TE new cover‘How about this,’ she said biting his lower lip and sliding her hand down inside his boxers. ‘Do they do this?’

‘No,’ he returned the nip. ‘Never, none of them.’ For a second he faltered. ‘Carla, I –’

‘Shut up, Wade. I don’t wanna hear it.’ This time she bit his tongue before she took his hand and guided it down into her baggy sweat bottoms and into her own boxers.

End of Summer Beginnings: The Exhibition Chapter 1

Welcome to the beginning of my End of Summer Beginnings Posts! As everyone is frantically trying to fit in one last dose of the summer sun and a smidge more holiday before autumn is upon us, I thought it was time for a bit of temptation. One of the best parts of summer holidays is a good read to match the summer sizzle, so with that in mind, for the next two weeks, I’m sharing First Chapters of all my novels. Today I’m sharing more  hot romance, Grace Marshall, style and chapter 1 from The Exhibition, book three of the Executive Decisions Trilogy. Enjoy!  (Follow hyper-links to learn more and to find buy-links)

 

TE new cover
The Exhibition
Blurb:

Book Three of the Executive Decision Trilogy (Click Here for Book One | Book Two)

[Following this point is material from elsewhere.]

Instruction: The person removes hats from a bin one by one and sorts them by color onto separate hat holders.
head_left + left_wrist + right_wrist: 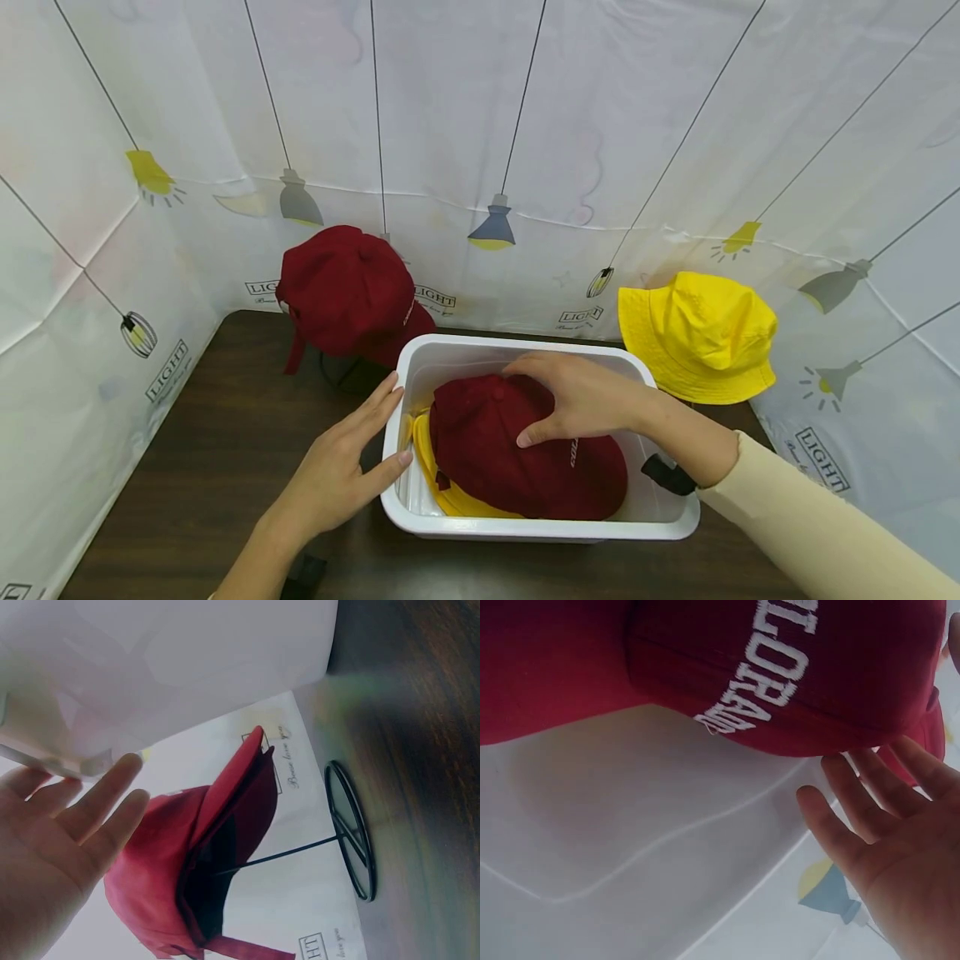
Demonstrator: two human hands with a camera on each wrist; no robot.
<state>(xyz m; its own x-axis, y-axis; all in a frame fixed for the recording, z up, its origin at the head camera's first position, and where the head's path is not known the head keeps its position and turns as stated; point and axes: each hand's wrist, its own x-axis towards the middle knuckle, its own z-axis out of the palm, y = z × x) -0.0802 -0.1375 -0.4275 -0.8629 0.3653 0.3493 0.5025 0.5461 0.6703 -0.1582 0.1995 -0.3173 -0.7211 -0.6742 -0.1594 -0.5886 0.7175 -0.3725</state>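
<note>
Under the right hand (576,392), spread wide and probably just touching, lies a red cap (487,454), mostly hiding a yellow hat (468,503). Left of that grip, the left hand (341,471) splays against the tub (540,528). Dark table (210,467) beneath; lamp-print sheeting (442,108) beyond.

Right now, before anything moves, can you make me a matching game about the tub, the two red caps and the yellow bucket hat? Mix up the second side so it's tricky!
Things:
1. Tub
2. Front cap
3. Back cap
4. Bucket hat

Colours and places:
A. Red, on a black wire stand
B. Yellow, outside the tub at the back right
C. White and open at the top
D. Red, inside the tub

Right pairs: 1-C, 2-D, 3-A, 4-B
</note>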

Successful NYC gallery owner, Stacie Emerson, is ex-fiancée to one Thorne brother and ex-wife to the other. Though the three have made peace, Ellison Thorne’s friend, wildlife photographer, Harris Walker, still doesn’t like her. When Stacie convinces Harris to exhibit his work for the opening of her new gallery she never intended to include him in her other more hazardous plans. But when those plans draw the attention of dangerous business tycoon, Terrance Jamison, Harris comes to her aid. In the shadow of a threat only Stacie understands, can she dare let Harris into her life and make room for love?

Chapter 1 The Exhibition

Prologue

What she was about to ask was a terrible thing to ask of a friend. Stacie Emerson had ridden MAX in from Gresham, which had taken forever, but the long ride on public transport gave her time to think about it, to back out and turn the whole event into just two friends meeting for coffee. And then what? Where else could she turn? The two met in Pioneer Square just before the deluge began.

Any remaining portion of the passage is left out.